Since 1.19 include the new managedFields
section which, imho, provides a lot of bloat that the average user doesn’t need to know or care about, I’m excluding that from this snippet.
"spec": {
"accessModes": [
"ReadWriteOnce"
],
"resources": {
"requests": {
"storage": "100Mi"
}
},
"storageClassName": "dynamic",
"volumeMode": "Filesystem",
"volumeName": "dynamic-pv"
},
"status": {
"accessModes": [
"ReadWriteOnce"
],
"capacity": {
"storage": "500Mi"
},
"phase": "Bound"
}
If we further strip everything else we don’t need, this is what we’re left with.
"spec": {
"resources": {
"requests": {
"storage": "100Mi"
}
},
},
So we really only have four steps to our data. The patch command is:
k patch <resource> -p <command>
For our example, that will start off as k patch pvc dynamic-pvc
.
Now we turn the JSON path into a one-line command with our new value.
'{"spec":{"resources":{"requests":{"storage":"200Mi"}}}}'
The full command is:
$ k patch pvc dynamic-pvc -p '{"spec":{"resources":{"requests":{"storage":"200Mi"}}}}'
persistentvolumeclaim/dynamic-pvc patched
If you do a describe on the PVC you won’t notice anything special.
$ k describe pvc dynamic-pvc Name: dynamic-pvc Namespace: dynamic StorageClass: dynamic Status: Bound Volume: dynamic-pv Labels: <none> Annotations: pv.kubernetes.io/bind-completed: yes pv.kubernetes.io/bound-by-controller: yes Finalizers: [kubernetes.io/pvc-protection] Capacity: 500Mi Access Modes: RWO VolumeMode: Filesystem Mounted By: nginx Events: Type Reason Age From Message ---- ------ ---- ---- ------- Normal WaitForFirstConsumer 2m33s (x9 over 4m30s) persistentvolume-controller waiting for first consumer to be created before binding
Just like a Deployment
, you can also record the actions taken by your patches.

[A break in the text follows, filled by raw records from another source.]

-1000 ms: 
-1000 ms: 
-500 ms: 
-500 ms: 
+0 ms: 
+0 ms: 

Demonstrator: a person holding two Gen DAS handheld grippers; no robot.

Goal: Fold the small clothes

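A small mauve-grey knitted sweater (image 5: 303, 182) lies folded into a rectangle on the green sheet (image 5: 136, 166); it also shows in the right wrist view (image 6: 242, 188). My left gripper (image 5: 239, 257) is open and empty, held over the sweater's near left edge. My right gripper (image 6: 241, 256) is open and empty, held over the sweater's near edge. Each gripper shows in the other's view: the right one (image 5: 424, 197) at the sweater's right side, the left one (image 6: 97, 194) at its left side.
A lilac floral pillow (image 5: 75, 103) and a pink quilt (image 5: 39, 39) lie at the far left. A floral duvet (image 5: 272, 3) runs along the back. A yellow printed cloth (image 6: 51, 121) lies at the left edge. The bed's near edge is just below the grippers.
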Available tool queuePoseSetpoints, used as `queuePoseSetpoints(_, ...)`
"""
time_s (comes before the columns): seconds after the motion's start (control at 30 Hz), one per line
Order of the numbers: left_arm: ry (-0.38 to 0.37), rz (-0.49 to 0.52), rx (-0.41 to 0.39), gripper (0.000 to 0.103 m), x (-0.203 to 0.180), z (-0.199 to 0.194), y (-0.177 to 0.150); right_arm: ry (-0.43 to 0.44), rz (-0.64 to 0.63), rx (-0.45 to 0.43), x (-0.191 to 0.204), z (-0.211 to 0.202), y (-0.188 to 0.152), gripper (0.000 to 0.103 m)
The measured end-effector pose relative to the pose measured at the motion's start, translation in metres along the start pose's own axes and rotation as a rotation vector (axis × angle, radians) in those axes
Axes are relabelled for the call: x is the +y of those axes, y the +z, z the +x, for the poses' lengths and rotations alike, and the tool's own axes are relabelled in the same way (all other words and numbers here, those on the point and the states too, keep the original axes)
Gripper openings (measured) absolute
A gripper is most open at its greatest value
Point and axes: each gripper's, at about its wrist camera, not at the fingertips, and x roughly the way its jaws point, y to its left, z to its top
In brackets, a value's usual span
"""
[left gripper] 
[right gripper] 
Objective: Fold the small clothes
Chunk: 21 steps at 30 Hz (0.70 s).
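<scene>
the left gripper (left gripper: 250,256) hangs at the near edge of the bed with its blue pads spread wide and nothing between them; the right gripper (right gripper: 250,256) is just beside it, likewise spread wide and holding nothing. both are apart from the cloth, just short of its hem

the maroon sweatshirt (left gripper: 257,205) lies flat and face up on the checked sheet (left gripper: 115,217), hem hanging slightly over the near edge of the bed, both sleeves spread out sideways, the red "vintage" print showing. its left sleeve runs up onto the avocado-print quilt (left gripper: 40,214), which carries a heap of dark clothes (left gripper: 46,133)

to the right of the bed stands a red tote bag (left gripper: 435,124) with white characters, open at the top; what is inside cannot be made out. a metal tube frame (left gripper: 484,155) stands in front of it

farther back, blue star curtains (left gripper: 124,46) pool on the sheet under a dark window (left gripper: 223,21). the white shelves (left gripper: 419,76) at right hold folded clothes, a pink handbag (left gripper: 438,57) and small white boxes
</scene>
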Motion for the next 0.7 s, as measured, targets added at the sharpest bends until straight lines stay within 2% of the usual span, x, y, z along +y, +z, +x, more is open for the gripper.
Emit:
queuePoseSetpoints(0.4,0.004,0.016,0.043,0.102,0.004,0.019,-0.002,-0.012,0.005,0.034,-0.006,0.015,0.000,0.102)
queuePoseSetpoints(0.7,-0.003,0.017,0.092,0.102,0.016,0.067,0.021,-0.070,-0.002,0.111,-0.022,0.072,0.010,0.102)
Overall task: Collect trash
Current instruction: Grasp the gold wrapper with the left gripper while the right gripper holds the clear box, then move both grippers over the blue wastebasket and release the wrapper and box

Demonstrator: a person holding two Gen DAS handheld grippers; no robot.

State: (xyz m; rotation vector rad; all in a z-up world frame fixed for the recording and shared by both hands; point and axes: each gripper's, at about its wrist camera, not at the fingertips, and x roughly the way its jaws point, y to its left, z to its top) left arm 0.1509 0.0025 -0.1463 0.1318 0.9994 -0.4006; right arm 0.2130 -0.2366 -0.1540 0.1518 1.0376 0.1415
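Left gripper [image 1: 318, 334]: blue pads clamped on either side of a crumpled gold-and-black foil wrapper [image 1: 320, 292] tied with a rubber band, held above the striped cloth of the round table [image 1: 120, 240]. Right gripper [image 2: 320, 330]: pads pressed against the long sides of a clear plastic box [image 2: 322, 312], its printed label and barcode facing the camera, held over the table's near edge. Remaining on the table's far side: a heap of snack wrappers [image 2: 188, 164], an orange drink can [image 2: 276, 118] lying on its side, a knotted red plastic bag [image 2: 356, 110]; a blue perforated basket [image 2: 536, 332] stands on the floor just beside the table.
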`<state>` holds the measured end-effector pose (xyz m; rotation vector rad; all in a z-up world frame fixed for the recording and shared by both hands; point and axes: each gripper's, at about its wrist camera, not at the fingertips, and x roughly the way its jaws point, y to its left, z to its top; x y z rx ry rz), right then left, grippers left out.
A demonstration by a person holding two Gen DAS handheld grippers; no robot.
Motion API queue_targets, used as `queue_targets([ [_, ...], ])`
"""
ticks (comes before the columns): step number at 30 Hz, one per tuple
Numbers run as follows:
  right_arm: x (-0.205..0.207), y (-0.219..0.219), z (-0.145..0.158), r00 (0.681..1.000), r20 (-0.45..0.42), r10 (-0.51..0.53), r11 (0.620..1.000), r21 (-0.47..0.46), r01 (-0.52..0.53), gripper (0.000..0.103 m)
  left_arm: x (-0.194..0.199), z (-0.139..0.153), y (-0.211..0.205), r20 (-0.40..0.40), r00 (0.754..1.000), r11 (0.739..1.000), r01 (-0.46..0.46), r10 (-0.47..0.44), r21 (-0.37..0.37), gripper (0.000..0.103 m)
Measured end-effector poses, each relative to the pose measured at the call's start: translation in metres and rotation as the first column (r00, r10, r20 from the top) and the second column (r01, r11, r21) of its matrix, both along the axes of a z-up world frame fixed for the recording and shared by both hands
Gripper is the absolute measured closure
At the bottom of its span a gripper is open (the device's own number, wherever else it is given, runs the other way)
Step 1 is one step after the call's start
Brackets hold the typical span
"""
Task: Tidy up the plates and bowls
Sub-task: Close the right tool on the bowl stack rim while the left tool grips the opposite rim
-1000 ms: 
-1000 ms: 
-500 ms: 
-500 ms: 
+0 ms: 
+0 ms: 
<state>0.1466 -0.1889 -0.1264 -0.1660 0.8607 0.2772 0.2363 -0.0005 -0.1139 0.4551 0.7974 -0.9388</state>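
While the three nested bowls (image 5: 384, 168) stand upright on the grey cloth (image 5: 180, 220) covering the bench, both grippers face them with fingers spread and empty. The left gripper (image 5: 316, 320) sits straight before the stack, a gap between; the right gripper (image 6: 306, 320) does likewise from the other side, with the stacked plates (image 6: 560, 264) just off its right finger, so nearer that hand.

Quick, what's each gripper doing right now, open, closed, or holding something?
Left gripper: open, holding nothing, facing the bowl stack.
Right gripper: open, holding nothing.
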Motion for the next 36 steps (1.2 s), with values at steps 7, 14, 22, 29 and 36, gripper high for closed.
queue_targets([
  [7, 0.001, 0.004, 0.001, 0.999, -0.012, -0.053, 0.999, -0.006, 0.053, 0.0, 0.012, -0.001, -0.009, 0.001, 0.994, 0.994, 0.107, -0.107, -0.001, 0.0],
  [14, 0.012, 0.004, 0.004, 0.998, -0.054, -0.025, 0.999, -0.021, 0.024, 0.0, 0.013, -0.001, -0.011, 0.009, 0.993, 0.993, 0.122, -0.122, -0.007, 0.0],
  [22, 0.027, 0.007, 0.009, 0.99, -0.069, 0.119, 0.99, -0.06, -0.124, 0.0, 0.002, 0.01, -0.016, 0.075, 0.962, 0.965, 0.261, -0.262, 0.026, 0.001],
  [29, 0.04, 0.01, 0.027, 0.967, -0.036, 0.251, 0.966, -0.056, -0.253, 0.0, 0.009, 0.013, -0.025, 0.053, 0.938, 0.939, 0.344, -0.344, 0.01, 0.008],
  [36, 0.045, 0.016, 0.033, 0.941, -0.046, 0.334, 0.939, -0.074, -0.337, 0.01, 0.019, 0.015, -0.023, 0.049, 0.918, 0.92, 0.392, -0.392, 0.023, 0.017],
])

Use the same --record
flag. Let’s patch the PVC again.
$ k patch pvc dynamic-pvc -p '{"spec":{"resources":{"requests":{"storage":"275Mi"}}}}' --record persistentvolumeclaim/dynamic-pvc patched
Now we see an annotation has been added noting our action.
$ k describe pvc dynamic-pvc Name: dynamic-pvc Namespace: dynamic StorageClass: dynamic Status: Bound Volume: dynamic-pv Labels: <none> Annotations: kubernetes.io/change-cause: kubectl patch pvc dynamic-pvc --patch={"spec":{"resources":{"requests":{"storage":"275Mi"}}}} --record=true
There you go. Now you can use the same pattern to patch other resources throughout your Kubernetes clusters.